- EXERCISE: Find each line in the records below that contains the word "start", and copy it out.

- MATERIAL FOR THIS TASK:

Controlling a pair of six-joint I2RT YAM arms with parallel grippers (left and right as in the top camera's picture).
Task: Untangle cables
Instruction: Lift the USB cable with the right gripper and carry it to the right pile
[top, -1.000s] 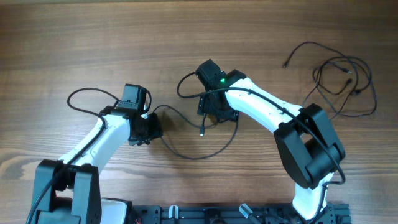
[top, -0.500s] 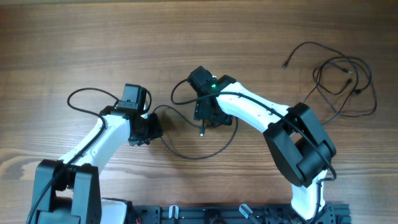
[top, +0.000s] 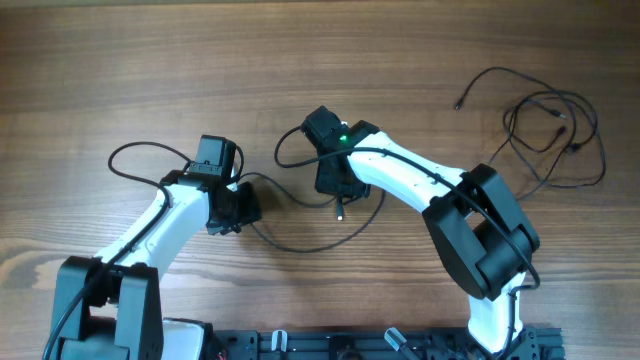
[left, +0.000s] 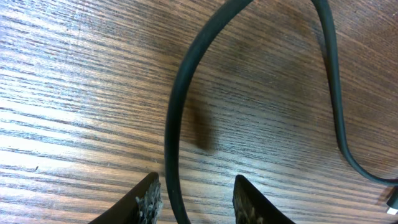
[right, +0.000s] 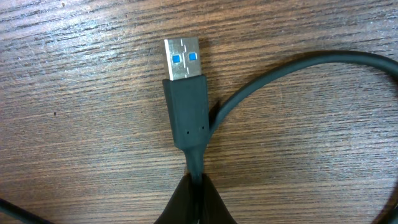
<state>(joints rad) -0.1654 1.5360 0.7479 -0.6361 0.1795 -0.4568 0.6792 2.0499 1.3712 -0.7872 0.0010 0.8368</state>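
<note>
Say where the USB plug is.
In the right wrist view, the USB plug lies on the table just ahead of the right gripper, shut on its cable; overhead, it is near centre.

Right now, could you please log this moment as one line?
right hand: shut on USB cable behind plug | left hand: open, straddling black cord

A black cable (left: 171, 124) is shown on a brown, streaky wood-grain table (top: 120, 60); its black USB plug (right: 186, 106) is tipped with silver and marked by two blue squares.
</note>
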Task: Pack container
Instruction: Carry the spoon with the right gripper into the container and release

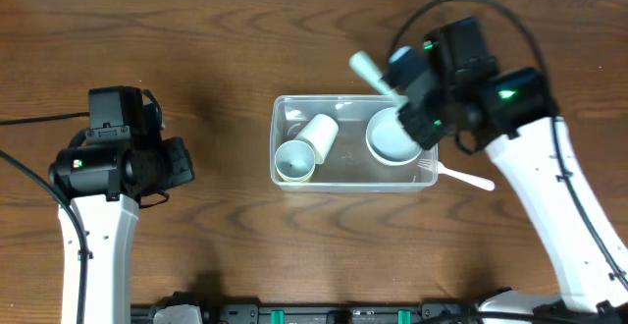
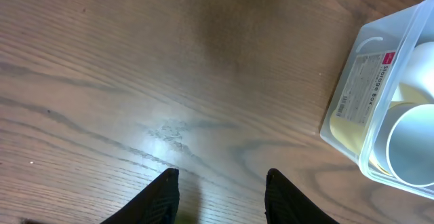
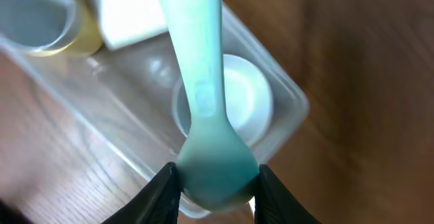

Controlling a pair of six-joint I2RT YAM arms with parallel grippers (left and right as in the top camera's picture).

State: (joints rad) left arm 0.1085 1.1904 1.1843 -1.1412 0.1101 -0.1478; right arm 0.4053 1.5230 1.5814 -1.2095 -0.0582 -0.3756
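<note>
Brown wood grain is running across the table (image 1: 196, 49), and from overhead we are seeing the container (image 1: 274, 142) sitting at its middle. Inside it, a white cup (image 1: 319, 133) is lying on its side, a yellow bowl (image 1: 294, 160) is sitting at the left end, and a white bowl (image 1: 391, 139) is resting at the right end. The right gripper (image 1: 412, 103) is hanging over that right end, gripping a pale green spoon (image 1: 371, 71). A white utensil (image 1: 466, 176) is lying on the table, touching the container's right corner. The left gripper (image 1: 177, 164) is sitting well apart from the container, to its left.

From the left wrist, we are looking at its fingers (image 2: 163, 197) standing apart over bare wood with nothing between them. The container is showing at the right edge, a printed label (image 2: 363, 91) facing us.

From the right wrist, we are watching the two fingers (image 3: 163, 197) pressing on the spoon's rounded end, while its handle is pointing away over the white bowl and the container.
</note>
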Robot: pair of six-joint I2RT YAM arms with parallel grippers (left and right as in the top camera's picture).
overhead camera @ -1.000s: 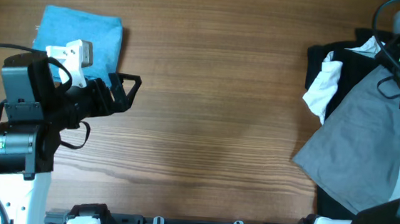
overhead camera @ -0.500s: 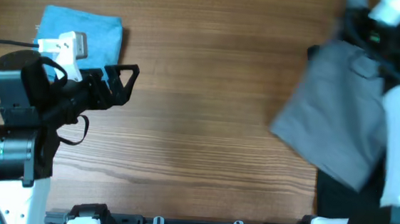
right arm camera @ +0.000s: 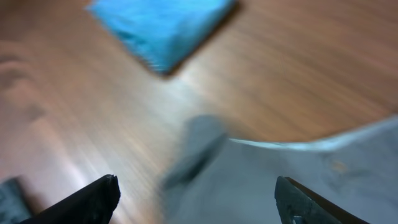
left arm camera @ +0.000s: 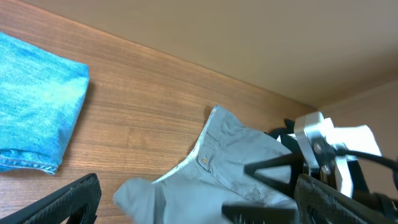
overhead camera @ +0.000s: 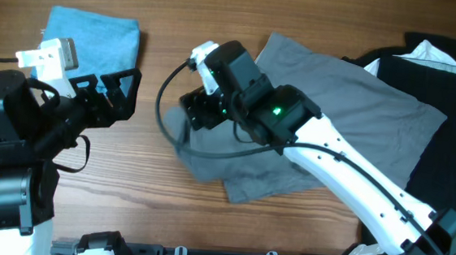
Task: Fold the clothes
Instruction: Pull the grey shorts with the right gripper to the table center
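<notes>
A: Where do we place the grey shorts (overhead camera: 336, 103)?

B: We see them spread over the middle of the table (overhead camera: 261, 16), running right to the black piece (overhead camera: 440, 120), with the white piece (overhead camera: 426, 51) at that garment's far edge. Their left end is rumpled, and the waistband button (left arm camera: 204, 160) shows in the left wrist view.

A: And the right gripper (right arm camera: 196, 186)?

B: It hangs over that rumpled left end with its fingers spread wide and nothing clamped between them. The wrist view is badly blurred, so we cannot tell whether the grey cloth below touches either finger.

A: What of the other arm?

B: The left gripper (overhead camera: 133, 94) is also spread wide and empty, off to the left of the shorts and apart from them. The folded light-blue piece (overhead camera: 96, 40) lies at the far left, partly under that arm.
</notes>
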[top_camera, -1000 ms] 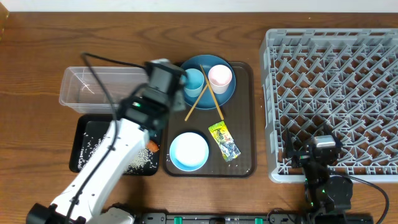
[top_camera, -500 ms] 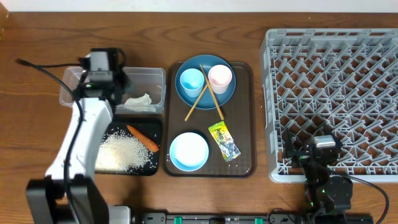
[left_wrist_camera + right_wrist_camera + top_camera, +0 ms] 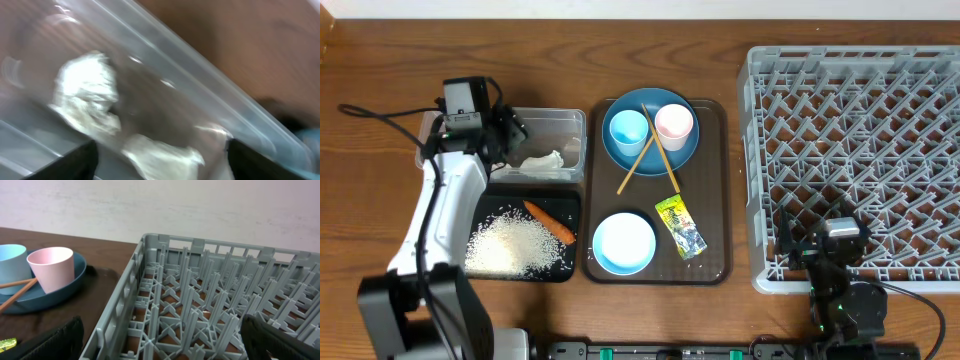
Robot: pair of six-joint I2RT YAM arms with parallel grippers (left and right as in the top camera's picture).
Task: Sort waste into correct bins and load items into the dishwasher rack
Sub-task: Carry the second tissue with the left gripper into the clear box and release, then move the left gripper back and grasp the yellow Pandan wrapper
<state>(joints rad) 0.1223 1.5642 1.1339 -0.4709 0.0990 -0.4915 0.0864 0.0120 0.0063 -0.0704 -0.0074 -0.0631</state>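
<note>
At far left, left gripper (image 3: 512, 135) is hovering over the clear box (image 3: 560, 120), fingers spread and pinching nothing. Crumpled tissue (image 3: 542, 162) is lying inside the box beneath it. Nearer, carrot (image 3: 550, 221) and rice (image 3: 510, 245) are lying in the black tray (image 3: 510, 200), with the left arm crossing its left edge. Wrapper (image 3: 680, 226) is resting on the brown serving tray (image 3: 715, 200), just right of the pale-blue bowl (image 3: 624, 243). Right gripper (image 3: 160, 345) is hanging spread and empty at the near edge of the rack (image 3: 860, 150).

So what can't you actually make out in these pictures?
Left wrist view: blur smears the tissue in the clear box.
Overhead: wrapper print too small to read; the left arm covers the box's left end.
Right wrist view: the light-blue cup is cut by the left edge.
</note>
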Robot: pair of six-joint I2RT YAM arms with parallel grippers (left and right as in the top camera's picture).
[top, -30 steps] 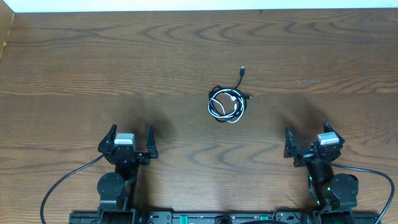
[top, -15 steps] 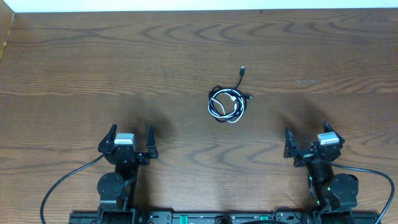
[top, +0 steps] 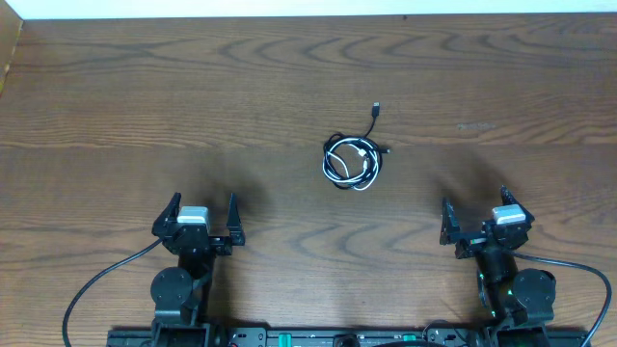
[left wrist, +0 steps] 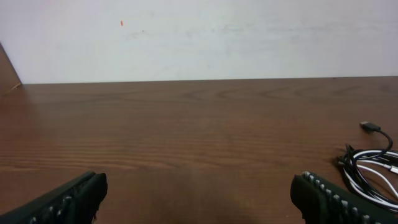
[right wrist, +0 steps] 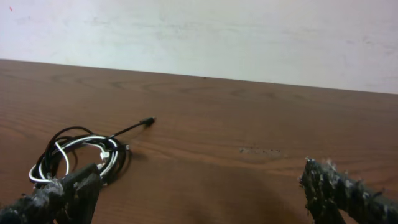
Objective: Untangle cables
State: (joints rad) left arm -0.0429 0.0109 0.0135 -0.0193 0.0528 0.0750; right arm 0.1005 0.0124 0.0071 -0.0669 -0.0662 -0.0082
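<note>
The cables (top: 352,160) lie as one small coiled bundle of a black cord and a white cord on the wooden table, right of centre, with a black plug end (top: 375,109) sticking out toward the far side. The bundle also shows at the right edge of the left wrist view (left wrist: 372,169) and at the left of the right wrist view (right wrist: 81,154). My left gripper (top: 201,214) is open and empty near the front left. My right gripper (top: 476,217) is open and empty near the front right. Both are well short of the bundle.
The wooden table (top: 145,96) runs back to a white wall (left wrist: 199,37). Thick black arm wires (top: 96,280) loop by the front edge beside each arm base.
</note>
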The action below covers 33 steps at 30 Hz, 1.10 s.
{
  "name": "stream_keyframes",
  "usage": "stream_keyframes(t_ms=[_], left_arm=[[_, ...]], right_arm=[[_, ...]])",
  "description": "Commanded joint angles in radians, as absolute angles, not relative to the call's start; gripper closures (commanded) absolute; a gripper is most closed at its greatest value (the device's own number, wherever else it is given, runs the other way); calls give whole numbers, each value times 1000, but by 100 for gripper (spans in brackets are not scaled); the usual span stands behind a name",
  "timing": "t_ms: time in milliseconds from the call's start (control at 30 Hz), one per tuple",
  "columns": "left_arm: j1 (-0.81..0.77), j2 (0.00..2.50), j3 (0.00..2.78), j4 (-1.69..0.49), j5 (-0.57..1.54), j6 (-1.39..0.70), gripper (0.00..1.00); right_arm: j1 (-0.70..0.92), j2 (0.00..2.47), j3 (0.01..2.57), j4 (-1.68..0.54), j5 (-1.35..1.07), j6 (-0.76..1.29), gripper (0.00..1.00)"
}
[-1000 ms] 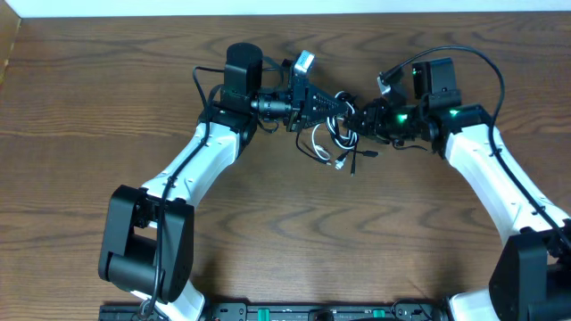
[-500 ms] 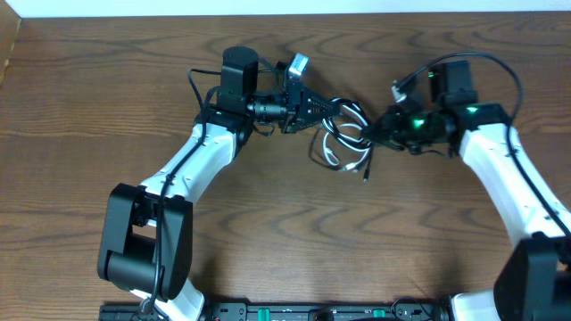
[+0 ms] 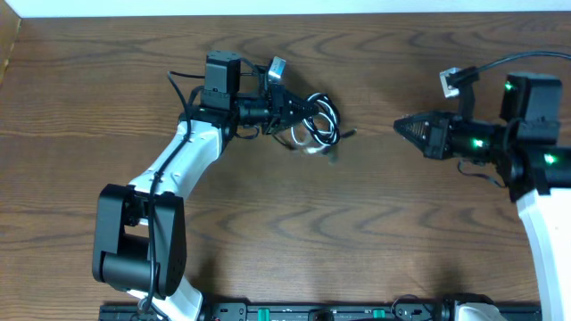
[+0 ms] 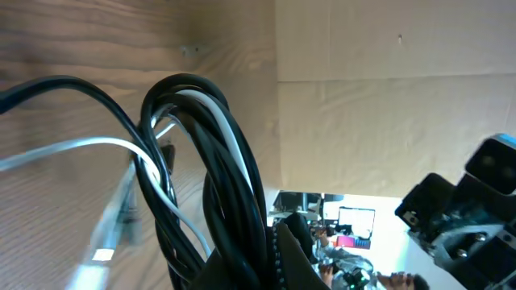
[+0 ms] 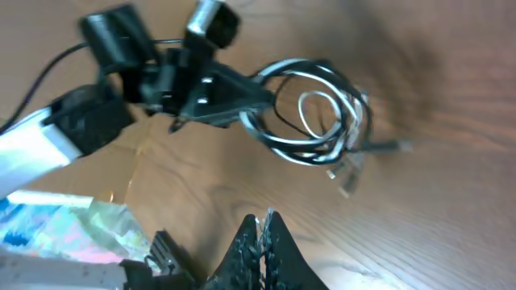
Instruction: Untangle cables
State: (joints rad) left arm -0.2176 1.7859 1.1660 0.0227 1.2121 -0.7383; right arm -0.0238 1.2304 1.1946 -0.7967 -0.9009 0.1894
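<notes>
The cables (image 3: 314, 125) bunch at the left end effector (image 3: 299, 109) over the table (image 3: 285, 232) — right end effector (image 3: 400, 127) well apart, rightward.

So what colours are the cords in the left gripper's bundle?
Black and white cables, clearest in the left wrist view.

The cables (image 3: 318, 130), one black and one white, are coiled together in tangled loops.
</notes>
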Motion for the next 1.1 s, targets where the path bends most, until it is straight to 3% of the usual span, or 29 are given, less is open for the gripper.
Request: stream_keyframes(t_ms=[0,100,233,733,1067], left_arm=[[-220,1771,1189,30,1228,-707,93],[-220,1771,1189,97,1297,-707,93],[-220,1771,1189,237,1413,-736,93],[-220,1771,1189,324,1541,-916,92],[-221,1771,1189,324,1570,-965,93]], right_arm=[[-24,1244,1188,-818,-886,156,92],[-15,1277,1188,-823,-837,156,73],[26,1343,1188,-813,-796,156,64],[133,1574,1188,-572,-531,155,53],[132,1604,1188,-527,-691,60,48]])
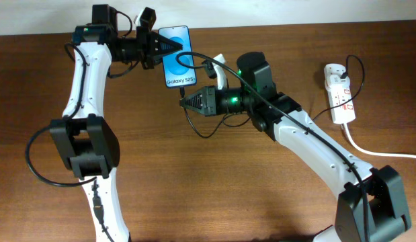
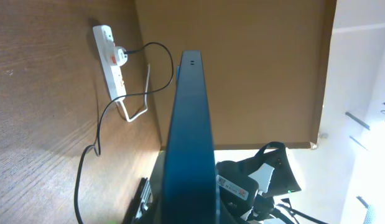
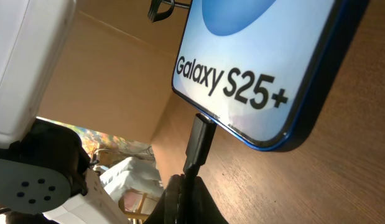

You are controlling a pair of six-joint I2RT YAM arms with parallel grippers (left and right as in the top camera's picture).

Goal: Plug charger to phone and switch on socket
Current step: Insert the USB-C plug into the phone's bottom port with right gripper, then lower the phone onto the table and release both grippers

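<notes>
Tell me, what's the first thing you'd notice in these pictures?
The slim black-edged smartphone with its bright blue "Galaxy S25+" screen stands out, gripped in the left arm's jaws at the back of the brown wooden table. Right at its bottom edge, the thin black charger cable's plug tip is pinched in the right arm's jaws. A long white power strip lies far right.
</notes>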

- SOLUTION:
  "description": "Commanded joint angles in radians, as absolute angles, not relative to the call's start; gripper closures (commanded) absolute; a gripper is most closed at its greatest value (the device's own number, wherever else it is given, runs the other way); calls give whole numbers, each value times 1000, but by 100 for gripper (spans in brackets are not scaled); the usual span stands behind a name",
  "timing": "t_ms: time in milliseconds from the call's start (control at 30 Hz), one per tuple",

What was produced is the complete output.